A team of engineers working in Stanford recently came up with a technology that will help the internet users tell their network providers as well as online publishers when and how they want their service and content to be given a preferential delivery. It is really an advance step that will change the course of net neutrality debate. In definition, net neutrality is a proposition under which the internet providers have to provide all users with equal access to complete content than giving a favored status to specific application and ban or block the others. Over the home network, the favored status of delivery is called as fast track delivery while on mobile devices the same is called as zero-rating.
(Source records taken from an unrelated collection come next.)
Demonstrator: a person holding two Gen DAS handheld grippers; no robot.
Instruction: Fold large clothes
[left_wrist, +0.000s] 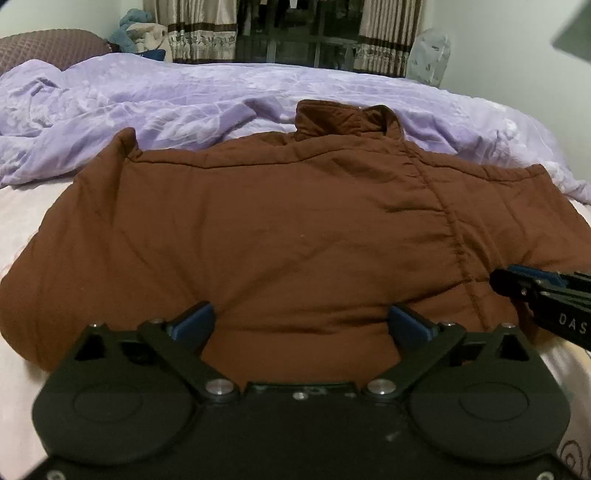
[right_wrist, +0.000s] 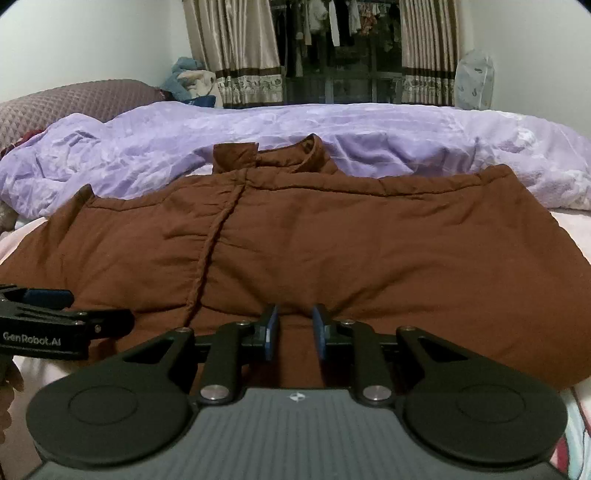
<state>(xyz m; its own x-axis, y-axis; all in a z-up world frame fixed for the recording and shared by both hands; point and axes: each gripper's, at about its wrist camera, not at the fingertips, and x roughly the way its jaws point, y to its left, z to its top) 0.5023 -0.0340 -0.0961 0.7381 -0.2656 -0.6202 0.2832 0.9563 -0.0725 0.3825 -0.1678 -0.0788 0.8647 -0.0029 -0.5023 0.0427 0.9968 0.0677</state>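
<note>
A bedroom here, patterned curtains (right_wrist: 243, 55) framing a dark window across the far side, and a bed (left_wrist: 22, 229) with a pale sheet filling the view. A rumpled lilac duvet (left_wrist: 166, 99) is heaped along the far side of the bed, and in front of it lies the brown padded jacket (left_wrist: 258, 221), spread flat at the near edge, collar (left_wrist: 347, 120) pointing at the duvet. The left gripper (left_wrist: 301, 325) sits at the jacket's near hem, jaws spread wide with fabric between them. The right gripper (right_wrist: 294, 330) is at the same hem, just beside it, jaws narrowed but apart, brown cloth showing in the gap.
</note>
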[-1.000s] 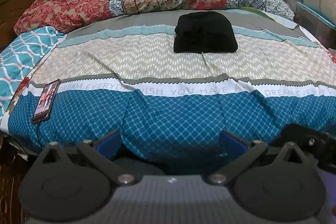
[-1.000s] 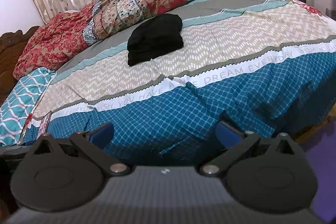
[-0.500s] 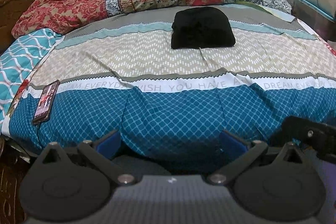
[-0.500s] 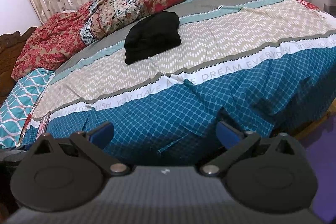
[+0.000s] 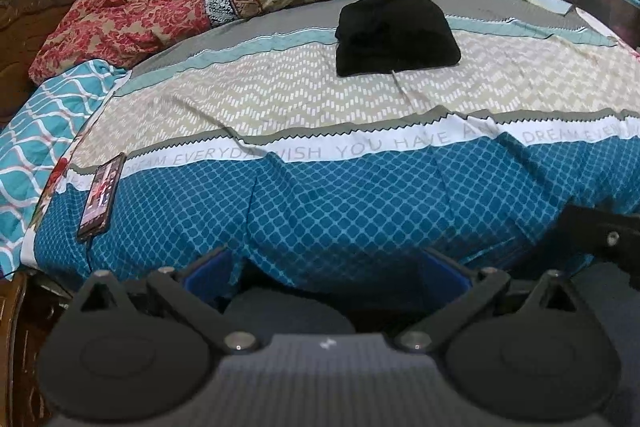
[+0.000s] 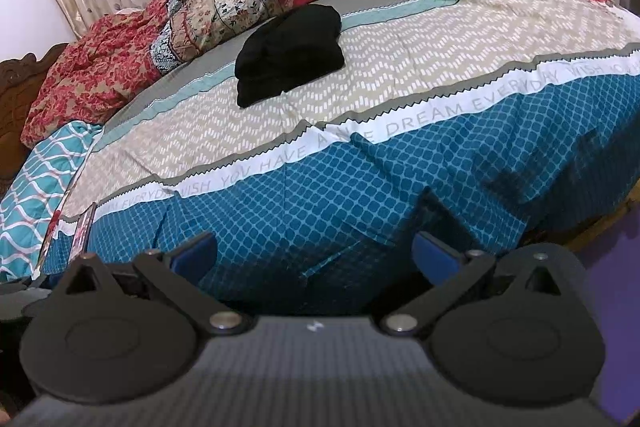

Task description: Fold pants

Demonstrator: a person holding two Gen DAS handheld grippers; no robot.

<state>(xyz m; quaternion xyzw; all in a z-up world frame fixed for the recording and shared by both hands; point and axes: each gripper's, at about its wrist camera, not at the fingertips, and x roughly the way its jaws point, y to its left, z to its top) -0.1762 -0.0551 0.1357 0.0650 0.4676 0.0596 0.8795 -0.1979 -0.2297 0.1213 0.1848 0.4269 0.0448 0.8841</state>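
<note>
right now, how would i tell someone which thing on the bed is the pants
Start at the bed and its rumpled red floral quilt by the curtain. Just in front lies the black pants, a folded bundle on the beige zigzag band: the only plain black thing among patterned fabric.

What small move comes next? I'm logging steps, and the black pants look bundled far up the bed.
Probably none beyond pulling back: the black pants already lie folded compactly on the bedspread, while the left gripper and right gripper hang open and empty at the bed's near edge.
</note>
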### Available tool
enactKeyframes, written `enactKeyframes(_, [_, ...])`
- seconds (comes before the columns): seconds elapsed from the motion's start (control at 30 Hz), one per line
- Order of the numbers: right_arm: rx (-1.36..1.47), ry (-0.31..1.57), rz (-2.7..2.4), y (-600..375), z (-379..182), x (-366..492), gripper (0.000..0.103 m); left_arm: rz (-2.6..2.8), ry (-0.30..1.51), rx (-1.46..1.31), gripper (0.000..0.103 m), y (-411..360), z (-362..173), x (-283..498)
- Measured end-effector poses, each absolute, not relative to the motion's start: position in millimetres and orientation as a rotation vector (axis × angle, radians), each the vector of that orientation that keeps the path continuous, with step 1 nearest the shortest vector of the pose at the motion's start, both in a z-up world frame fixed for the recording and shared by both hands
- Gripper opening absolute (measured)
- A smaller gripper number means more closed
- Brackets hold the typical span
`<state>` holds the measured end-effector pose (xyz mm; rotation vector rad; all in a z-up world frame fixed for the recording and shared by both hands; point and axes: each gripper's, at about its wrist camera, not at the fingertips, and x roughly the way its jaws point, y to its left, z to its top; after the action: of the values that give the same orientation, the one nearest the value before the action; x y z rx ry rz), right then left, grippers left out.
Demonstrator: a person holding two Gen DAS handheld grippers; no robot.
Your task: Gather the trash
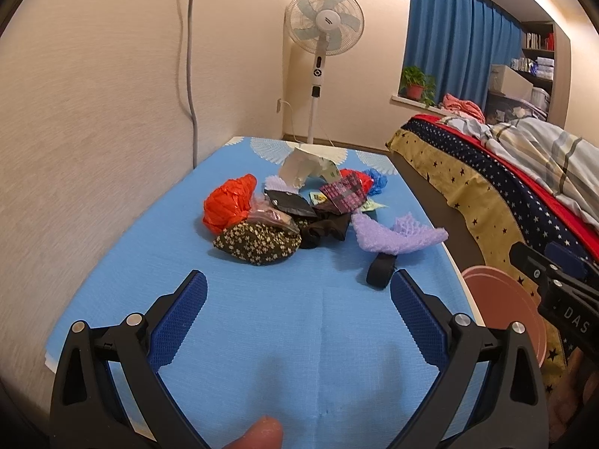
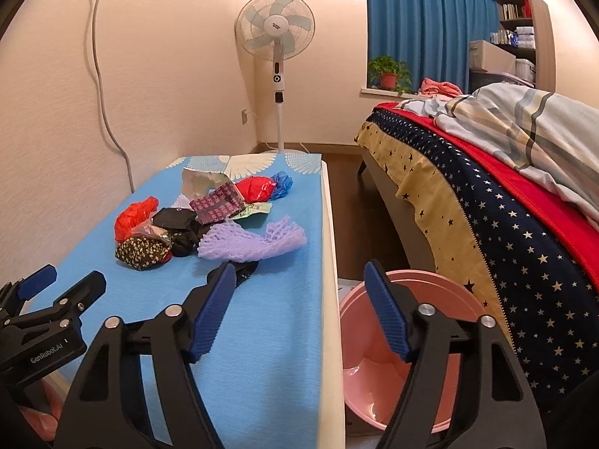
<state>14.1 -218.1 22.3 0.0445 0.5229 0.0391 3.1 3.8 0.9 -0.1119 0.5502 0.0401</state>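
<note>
Trash pile: far on tabletop. Left gripper, right gripper: 2 agape, empty. Pink bin: floor, right.

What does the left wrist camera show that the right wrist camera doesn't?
Only the left wrist view shows a thumb tip at the bottom edge and the whole black strap lying clear on the blue tablecloth.

Only the right wrist view looks into the pink basin on the floor beside the table and shows the dark wood floor.

Both show the open left gripper and open right gripper, the trash pile with its orange plastic bag and purple foam net, the standing fan and the bed.
</note>
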Motion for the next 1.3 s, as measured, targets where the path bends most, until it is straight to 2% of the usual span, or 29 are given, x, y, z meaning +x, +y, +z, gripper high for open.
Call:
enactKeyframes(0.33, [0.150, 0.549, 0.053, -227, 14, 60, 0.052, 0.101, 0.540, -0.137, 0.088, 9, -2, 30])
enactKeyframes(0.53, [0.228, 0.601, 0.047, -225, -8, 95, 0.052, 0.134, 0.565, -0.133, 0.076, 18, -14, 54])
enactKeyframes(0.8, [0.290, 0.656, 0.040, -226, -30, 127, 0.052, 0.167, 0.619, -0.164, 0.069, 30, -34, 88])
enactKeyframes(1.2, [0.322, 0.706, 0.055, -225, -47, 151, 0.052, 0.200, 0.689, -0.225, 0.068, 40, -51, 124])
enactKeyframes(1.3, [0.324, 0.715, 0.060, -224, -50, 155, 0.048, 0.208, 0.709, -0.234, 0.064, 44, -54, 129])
The debate has followed the online world for years and has continued to end on an impasse.
However, the Stanford engineers, Associate Professor Sachin Katti, Professor Mick McKeown, and a PhD in electrical engineering Yiannis Yiakoumis, shared proudly that their new technology called the Network Cookies will make preferential delivery possible along with an open internet. It basically permits the users to select what home or mobile traffic need favored delivery. This will place the content providers and network operators over a well-levelled playing field in terms of catering the user-signated preferences.
Kattu adds, “So far, net neutrality has been promoted as the best possible defense for users. But treating all traffic the same isn’t necessarily the best way to protect users. It often restricts their options and this is why so-called exceptions from neutrality often come up. We think the best way to ensure that ISPs and content providers don’t make decisions that conflict with the interests of users is to let users decide how to configure their own traffic.”
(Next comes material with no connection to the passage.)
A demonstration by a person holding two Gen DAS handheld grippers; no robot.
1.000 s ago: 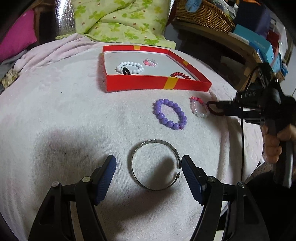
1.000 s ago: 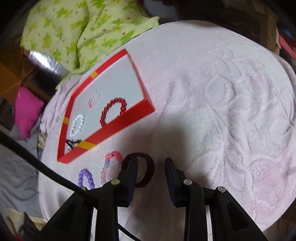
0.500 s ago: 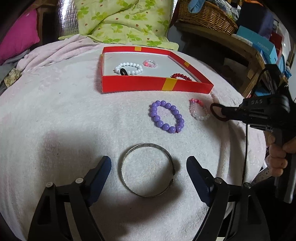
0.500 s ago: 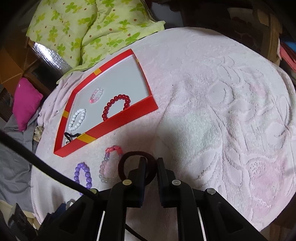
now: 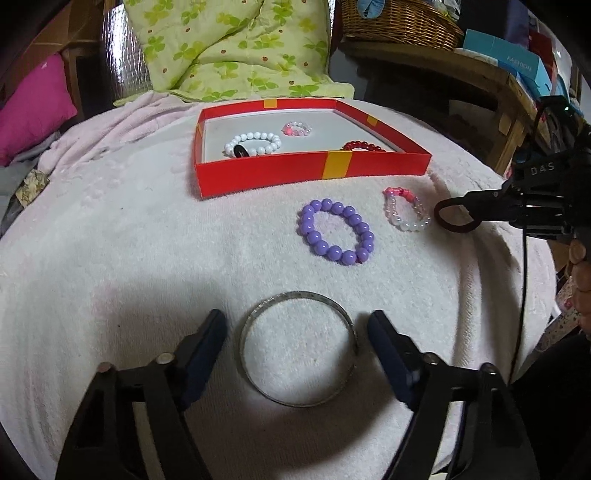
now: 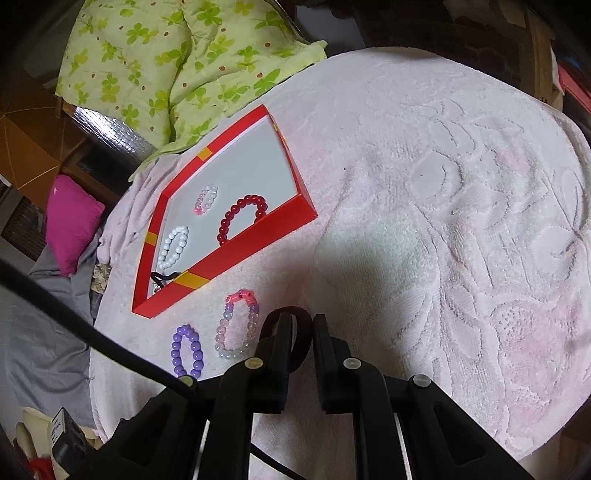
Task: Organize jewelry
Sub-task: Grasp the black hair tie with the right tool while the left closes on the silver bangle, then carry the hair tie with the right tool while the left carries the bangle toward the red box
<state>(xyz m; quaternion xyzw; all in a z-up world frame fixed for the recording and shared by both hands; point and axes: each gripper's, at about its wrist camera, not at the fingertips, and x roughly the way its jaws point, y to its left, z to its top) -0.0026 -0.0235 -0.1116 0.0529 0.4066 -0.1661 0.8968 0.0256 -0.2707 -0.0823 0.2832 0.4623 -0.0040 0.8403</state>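
Five bead bracelets [image 5: 336,236], one metal bangle [image 5: 297,347], one dark ring [image 5: 456,216], one box [image 5: 314,170].

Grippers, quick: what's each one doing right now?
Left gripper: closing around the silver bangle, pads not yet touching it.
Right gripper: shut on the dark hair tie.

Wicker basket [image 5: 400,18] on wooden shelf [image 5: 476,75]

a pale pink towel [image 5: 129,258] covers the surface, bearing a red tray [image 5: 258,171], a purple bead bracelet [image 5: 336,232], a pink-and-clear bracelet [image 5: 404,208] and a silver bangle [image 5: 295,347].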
According to McKeown the Network Cookies implies the user-directed preferences in a manner that syncs perfectly with the net neutrality principle. He further explains, “First, they’re simple to use and powerful. They enable you to fast-lane or zero-rate traffic from any application or website you want, not just the few, very popular applications. This is particularly important for smaller content providers – and their users – who can’t afford to establish relationships with ISPs. Second, they’re practical to deploy. They don’t overwhelm the user or bog down user devices and network operators and they function with a variety of protocols. Finally, they can be a very practical tool for regulators, as they can help them design simple and clear policies and then audit how well different parties adhere to them.”